### PROBLEM DETAILS
Retype each record below word for word, pictures excluded.

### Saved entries
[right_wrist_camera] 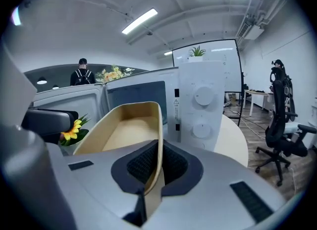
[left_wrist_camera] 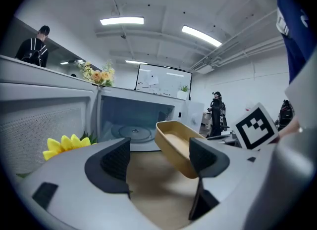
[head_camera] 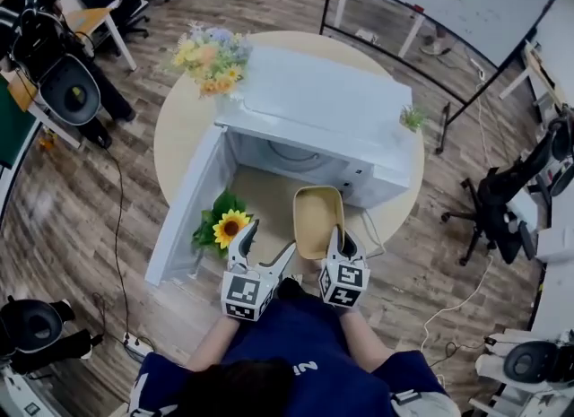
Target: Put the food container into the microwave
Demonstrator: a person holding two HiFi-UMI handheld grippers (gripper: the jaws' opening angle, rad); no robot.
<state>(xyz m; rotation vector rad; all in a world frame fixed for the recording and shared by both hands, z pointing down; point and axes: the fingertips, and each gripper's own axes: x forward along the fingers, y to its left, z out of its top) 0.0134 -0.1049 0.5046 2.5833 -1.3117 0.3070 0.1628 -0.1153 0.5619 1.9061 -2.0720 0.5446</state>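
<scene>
1. Food container [head_camera: 318, 218] – tan, oblong, open-topped, inside bare. It is off the table, tilted in the left gripper view, just in front of the microwave's open mouth on the near side, not yet inside.
2. Right gripper [head_camera: 340, 236] – jaws nearly together, pinching the container's near wall; in the right gripper view one pad sits inside the rim and one outside.
3. Left gripper [head_camera: 269, 238] – jaws spread wide with nothing between the pads. It is just left of the container and apart from it.
4. Microwave [head_camera: 314, 106] – on the round table [head_camera: 175, 133], mouth facing near. The cavity shows its glass turntable [left_wrist_camera: 134, 132].
5. Door [head_camera: 184, 204] is swung fully out to the left, its edge running toward the near-left of the table.
6. Sunflower [head_camera: 230, 225] lies on the table between the door and the left gripper, close to that gripper's left finger.
7. Control panel [right_wrist_camera: 200, 105], with two knobs, stands just right of the container's far end; the container lines up with the right part of the opening.
8. A strip of bare tabletop runs from the container's far end to the cavity sill.
9. Flower bunch [head_camera: 211, 55] is at the microwave's far-left corner and a small green plant [head_camera: 413, 117] at its right – both well apart from the opening.
</scene>
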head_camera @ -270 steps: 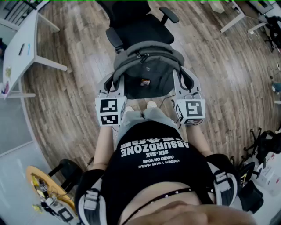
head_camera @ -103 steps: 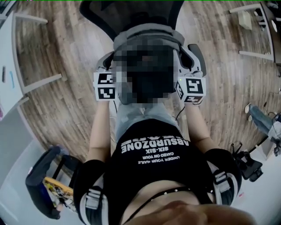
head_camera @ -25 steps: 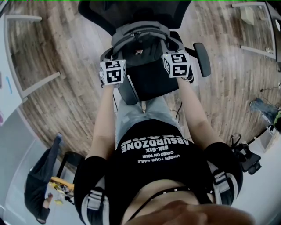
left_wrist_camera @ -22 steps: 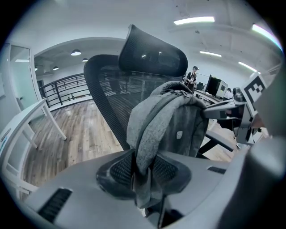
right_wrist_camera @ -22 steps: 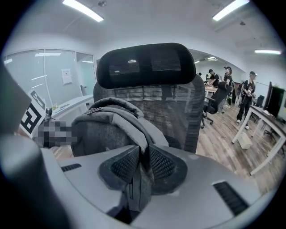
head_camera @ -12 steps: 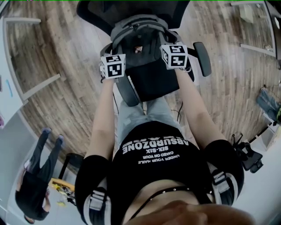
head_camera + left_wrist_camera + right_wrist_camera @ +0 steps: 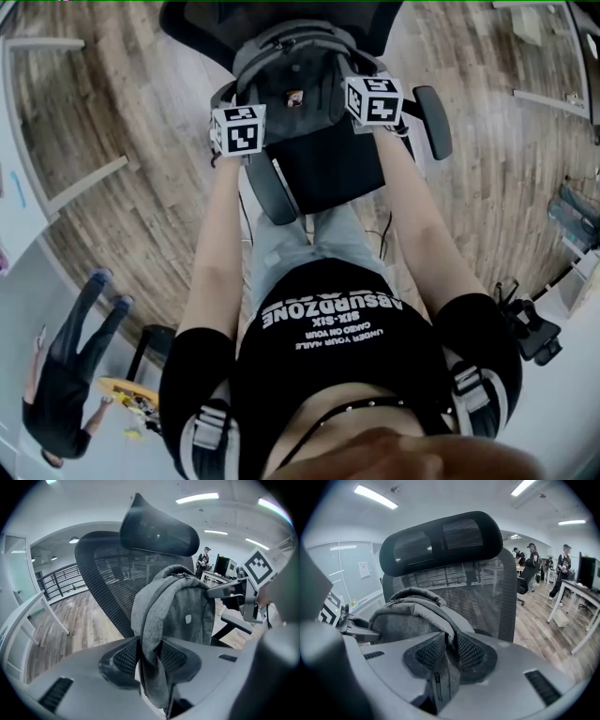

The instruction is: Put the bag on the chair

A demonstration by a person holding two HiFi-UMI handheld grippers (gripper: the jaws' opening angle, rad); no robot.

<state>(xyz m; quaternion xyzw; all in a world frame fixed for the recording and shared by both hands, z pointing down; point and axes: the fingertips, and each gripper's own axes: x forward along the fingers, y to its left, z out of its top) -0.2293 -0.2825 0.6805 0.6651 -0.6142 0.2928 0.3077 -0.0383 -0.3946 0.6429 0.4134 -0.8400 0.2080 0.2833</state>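
Floor: wood planks lay under the office chair point(image 7: 328, 178).
Backpack point(image 7: 298, 70): stood on seat, against far backrest.
Left gripper point(image 7: 149, 658): jaws were opening, strap point(image 7: 151, 620) between.
Right gripper point(image 7: 449, 654): likewise.
Risk: snagged strap could tip backpack toward near edge.

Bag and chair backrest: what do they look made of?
The bag looks like matte grey woven fabric, going by its soft folds and a zipper. The chair backrest looks like black mesh, with a see-through weave. Its frame is probably plastic.
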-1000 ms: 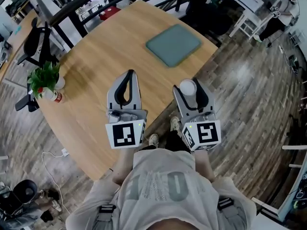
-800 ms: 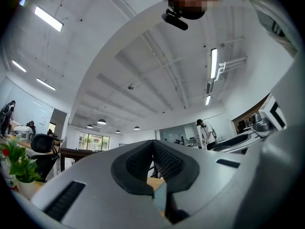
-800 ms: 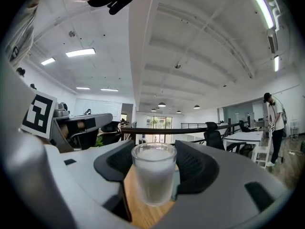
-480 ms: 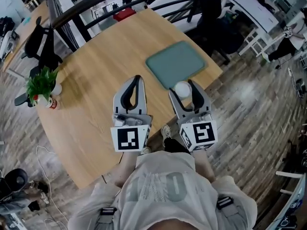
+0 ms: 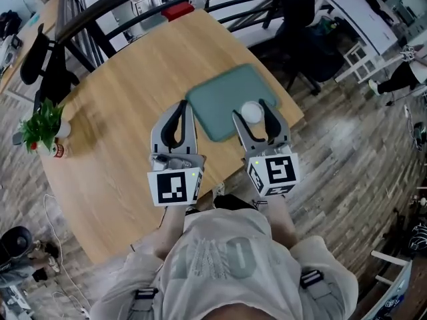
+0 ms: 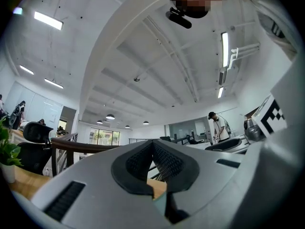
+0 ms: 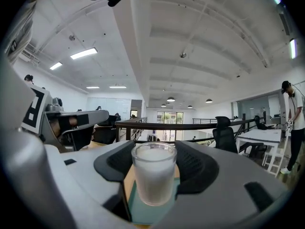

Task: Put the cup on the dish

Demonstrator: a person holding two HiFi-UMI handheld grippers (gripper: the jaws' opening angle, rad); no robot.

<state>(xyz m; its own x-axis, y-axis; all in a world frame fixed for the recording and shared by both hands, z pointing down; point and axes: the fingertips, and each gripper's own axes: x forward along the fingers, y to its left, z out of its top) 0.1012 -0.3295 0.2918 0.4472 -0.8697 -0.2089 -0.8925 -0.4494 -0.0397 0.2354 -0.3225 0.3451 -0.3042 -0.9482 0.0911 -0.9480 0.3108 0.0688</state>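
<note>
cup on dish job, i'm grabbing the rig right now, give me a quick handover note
Left gripper: shut, empty, over the table by the dish's left edge.
Right gripper: shut on the cup, which is upright and white inside.
Dish: green, flat on the table near its edge. The cup is over its near right part; I can't tell whether its base touches.
Done: cup gripped and over the dish.
Left: lower it onto the dish, open the jaws, back away.

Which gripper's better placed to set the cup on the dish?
Right. The right gripper is shut on the upright cup, held over the green dish. The left gripper is shut on nothing, at the dish's left edge.
</note>
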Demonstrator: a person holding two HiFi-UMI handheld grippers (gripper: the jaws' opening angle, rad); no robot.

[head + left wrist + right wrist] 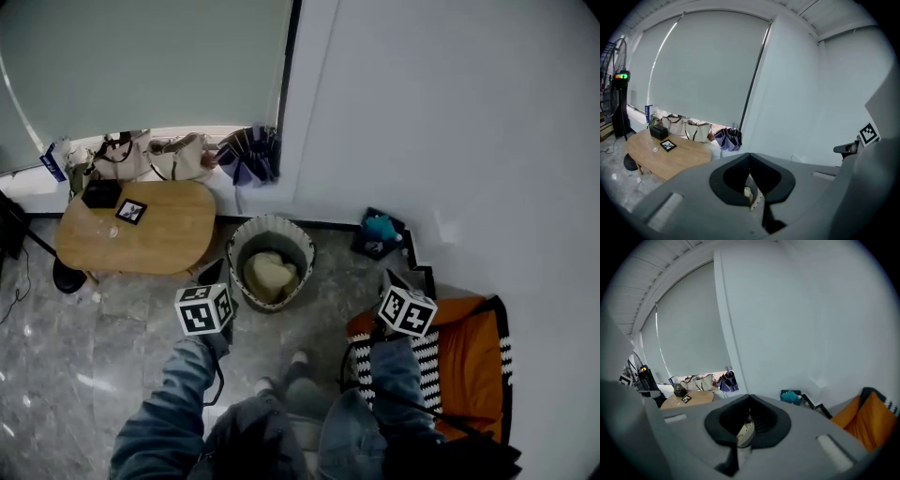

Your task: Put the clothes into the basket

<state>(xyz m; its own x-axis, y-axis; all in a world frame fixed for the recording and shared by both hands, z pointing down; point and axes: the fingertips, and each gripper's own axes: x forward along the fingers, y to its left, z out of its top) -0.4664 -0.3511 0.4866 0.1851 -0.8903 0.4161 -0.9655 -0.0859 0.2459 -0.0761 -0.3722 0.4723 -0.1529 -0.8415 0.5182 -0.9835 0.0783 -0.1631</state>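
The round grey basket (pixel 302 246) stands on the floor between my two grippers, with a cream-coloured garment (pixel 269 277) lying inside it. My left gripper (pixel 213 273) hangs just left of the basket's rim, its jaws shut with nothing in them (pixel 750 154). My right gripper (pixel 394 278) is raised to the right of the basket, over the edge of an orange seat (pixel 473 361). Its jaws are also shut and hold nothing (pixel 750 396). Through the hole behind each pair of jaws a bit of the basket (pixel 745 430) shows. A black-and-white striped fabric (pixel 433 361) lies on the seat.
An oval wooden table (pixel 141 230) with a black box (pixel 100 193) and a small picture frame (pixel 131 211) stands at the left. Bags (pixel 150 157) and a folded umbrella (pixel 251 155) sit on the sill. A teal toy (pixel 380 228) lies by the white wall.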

### SOLUTION
[right_wrist_camera] 
[left_wrist_camera] 
[head_camera] 
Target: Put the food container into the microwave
Demonstrator: a person holding two HiFi-UMI handheld grippers (gripper: the jaws' opening angle, rad); no robot.
<state>(xyz m; rotation vector rad; all in a world frame fixed for the recording and shared by both hands, z pointing down; point and axes: the fingertips, and each gripper's own axes: x forward along the fingers, y to its left, z out of its top) 0.0134 -0.1049 0.5046 2.5833 -1.3117 0.3070 0.1628 -0.1153 0.5619 1.9061 -2.0720 0.5446</state>
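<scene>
1. Food container [head_camera: 318, 218] – tan, oblong, open-topped, inside bare. It is off the table, tilted in the left gripper view, just in front of the microwave's open mouth on the near side, not yet inside.
2. Right gripper [head_camera: 340, 236] – jaws nearly together, pinching the container's near wall; in the right gripper view one pad sits inside the rim and one outside.
3. Left gripper [head_camera: 269, 238] – jaws spread wide with nothing between the pads. It is just left of the container and apart from it.
4. Microwave [head_camera: 314, 106] – on the round table [head_camera: 175, 133], mouth facing near. The cavity shows its glass turntable [left_wrist_camera: 134, 132].
5. Door [head_camera: 184, 204] is swung fully out to the left, its edge running toward the near-left of the table.
6. Sunflower [head_camera: 230, 225] lies on the table between the door and the left gripper, close to that gripper's left finger.
7. Control panel [right_wrist_camera: 200, 105], with two knobs, stands just right of the container's far end; the container lines up with the right part of the opening.
8. A strip of bare tabletop runs from the container's far end to the cavity sill.
9. Flower bunch [head_camera: 211, 55] is at the microwave's far-left corner and a small green plant [head_camera: 413, 117] at its right – both well apart from the opening.
</scene>
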head_camera @ -270 steps: 
head_camera @ -103 steps: 
head_camera @ -25 steps: 
left_wrist_camera @ -22 steps: 
right_wrist_camera @ -22 steps: 
head_camera @ -12 steps: 
head_camera + left_wrist_camera + right_wrist_camera @ +0 steps: 

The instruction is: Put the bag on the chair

A demonstration by a person holding two HiFi-UMI handheld grippers (gripper: the jaws' opening angle, rad); no robot.

<state>(xyz m; quaternion xyzw; all in a world frame fixed for the recording and shared by both hands, z pointing down; point and axes: the fingertips, and each gripper's own axes: x forward along the fingers, y to its left, z out of its top) -0.2293 -0.2825 0.6805 0.6651 -0.6142 0.2928 0.3077 -0.0383 -0.3946 0.6429 0.4134 -0.8400 0.2080 0.2833</state>
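Floor: wood planks lay under the office chair point(image 7: 328, 178).
Backpack point(image 7: 298, 70): stood on seat, against far backrest.
Left gripper point(image 7: 149, 658): jaws were opening, strap point(image 7: 151, 620) between.
Right gripper point(image 7: 449, 654): likewise.
Risk: snagged strap could tip backpack toward near edge.

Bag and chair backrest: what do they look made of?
The bag looks like matte grey woven fabric, going by its soft folds and a zipper. The chair backrest looks like black mesh, with a see-through weave. Its frame is probably plastic.
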-1000 ms: 
-800 ms: 
-800 ms: 
-480 ms: 
+0 ms: 
+0 ms: 
+0 ms: 

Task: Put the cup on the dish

Demonstrator: a person holding two HiFi-UMI handheld grippers (gripper: the jaws' opening angle, rad); no robot.

<state>(xyz m; its own x-axis, y-axis; all in a world frame fixed for the recording and shared by both hands, z pointing down; point and axes: the fingertips, and each gripper's own axes: x forward along the fingers, y to its left, z out of its top) 0.1012 -0.3295 0.2918 0.4472 -0.8697 -0.2089 -0.8925 -0.4494 -0.0397 0.2354 -0.3225 0.3451 -0.3042 -0.9482 0.0911 -0.9480 0.3108 0.0688</state>
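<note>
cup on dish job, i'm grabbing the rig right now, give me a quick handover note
Left gripper: shut, empty, over the table by the dish's left edge.
Right gripper: shut on the cup, which is upright and white inside.
Dish: green, flat on the table near its edge. The cup is over its near right part; I can't tell whether its base touches.
Done: cup gripped and over the dish.
Left: lower it onto the dish, open the jaws, back away.

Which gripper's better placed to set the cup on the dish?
Right. The right gripper is shut on the upright cup, held over the green dish. The left gripper is shut on nothing, at the dish's left edge.
</note>
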Demonstrator: a person holding two HiFi-UMI handheld grippers (gripper: the jaws' opening angle, rad); no robot.

[head + left wrist + right wrist] 

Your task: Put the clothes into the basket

<state>(xyz m; its own x-axis, y-axis; all in a world frame fixed for the recording and shared by both hands, z pointing down; point and axes: the fingertips, and each gripper's own axes: x forward along the fingers, y to its left, z out of its top) -0.4664 -0.3511 0.4866 0.1851 -0.8903 0.4161 -0.9655 -0.0859 0.2459 -0.0761 -0.3722 0.4723 -0.1529 -0.8415 0.5182 -0.9835 0.0783 -0.1631</state>
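The round grey basket (pixel 302 246) stands on the floor between my two grippers, with a cream-coloured garment (pixel 269 277) lying inside it. My left gripper (pixel 213 273) hangs just left of the basket's rim, its jaws shut with nothing in them (pixel 750 154). My right gripper (pixel 394 278) is raised to the right of the basket, over the edge of an orange seat (pixel 473 361). Its jaws are also shut and hold nothing (pixel 750 396). Through the hole behind each pair of jaws a bit of the basket (pixel 745 430) shows. A black-and-white striped fabric (pixel 433 361) lies on the seat.
An oval wooden table (pixel 141 230) with a black box (pixel 100 193) and a small picture frame (pixel 131 211) stands at the left. Bags (pixel 150 157) and a folded umbrella (pixel 251 155) sit on the sill. A teal toy (pixel 380 228) lies by the white wall.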

Nothing remains to be added to the response.